• ASSIGNMENT:
Only lines with the word "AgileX" are needed; collect each of them from the listing below.

• DATA RECORDS:
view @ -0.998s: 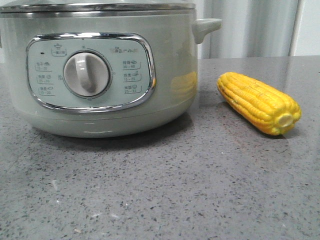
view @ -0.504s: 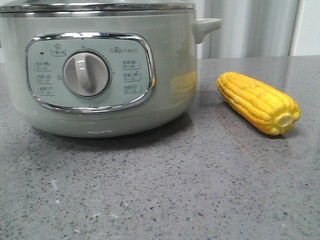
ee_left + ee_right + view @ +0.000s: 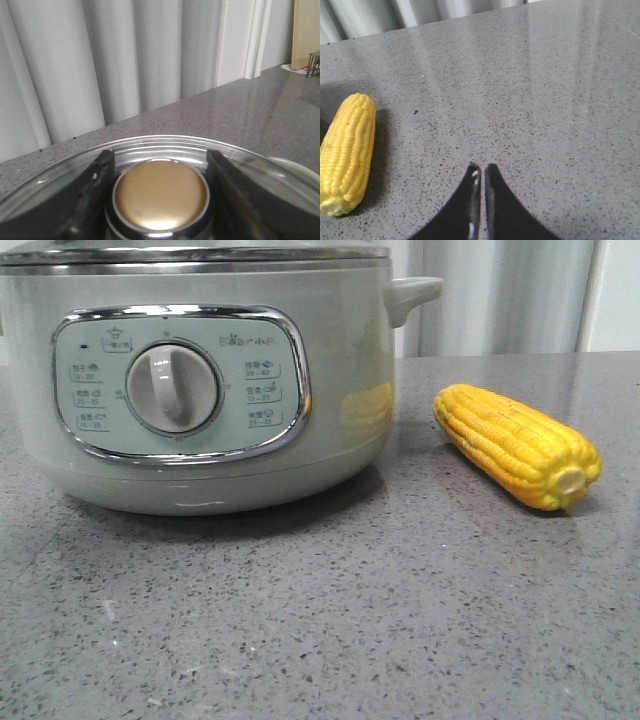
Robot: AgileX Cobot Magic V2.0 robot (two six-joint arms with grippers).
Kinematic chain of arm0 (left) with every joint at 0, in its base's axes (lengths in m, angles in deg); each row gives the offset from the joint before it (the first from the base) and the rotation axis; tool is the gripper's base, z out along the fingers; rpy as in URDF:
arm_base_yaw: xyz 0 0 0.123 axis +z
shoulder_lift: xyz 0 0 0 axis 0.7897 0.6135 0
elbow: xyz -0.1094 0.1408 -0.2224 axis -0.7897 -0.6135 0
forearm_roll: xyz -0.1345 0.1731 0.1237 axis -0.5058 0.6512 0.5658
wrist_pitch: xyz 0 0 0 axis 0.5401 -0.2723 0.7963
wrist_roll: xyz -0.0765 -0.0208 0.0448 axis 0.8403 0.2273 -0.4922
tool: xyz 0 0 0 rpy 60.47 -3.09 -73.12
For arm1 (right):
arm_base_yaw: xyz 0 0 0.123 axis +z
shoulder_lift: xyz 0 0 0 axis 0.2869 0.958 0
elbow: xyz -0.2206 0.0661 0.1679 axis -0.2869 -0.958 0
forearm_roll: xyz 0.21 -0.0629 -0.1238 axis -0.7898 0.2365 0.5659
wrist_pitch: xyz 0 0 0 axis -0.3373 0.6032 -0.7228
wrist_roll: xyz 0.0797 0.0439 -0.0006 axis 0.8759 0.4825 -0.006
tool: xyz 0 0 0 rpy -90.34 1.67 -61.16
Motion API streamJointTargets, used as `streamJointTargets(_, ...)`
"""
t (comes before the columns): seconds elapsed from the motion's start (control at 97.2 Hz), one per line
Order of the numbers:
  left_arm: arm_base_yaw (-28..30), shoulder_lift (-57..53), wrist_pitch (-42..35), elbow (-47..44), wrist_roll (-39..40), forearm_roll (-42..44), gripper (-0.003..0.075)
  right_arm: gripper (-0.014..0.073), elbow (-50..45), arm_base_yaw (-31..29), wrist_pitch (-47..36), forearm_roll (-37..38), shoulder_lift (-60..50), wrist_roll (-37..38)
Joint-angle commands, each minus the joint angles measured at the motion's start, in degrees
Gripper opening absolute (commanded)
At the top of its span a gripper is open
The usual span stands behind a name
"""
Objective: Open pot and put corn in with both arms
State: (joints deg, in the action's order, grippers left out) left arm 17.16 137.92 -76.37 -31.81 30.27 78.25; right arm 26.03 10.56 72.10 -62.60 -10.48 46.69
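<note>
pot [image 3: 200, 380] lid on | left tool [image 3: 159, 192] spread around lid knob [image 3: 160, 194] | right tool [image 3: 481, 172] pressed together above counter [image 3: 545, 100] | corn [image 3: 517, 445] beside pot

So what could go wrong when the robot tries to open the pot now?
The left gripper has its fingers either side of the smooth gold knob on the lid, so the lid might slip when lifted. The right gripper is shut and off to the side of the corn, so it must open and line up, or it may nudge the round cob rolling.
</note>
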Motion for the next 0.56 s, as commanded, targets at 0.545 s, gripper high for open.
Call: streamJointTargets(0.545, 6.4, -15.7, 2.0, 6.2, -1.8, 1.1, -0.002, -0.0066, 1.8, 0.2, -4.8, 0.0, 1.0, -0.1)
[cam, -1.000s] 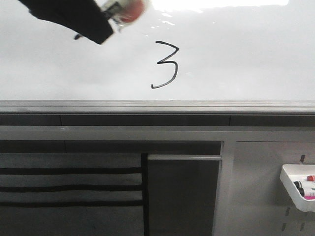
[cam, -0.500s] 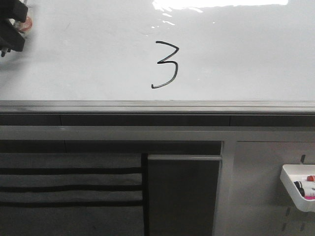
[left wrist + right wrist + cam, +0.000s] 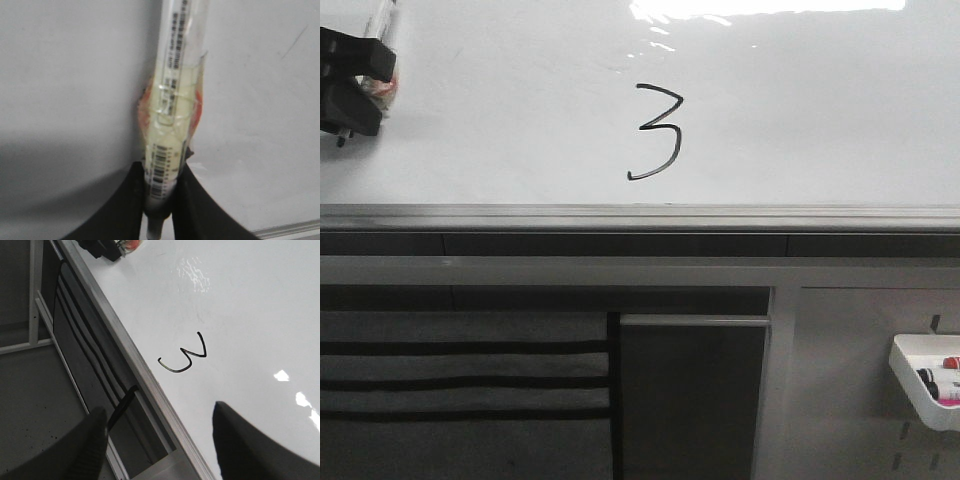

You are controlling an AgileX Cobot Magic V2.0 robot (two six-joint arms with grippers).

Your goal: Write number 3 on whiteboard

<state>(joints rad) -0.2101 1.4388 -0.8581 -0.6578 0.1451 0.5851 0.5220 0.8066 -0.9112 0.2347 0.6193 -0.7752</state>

• EXPECTED ANSWER:
Robot: AgileX Cobot Magic V2.0 robot (two six-joint arms with grippers).
You are controlling an AgileX Cobot Magic V2.0 robot (two six-joint arms with grippers).

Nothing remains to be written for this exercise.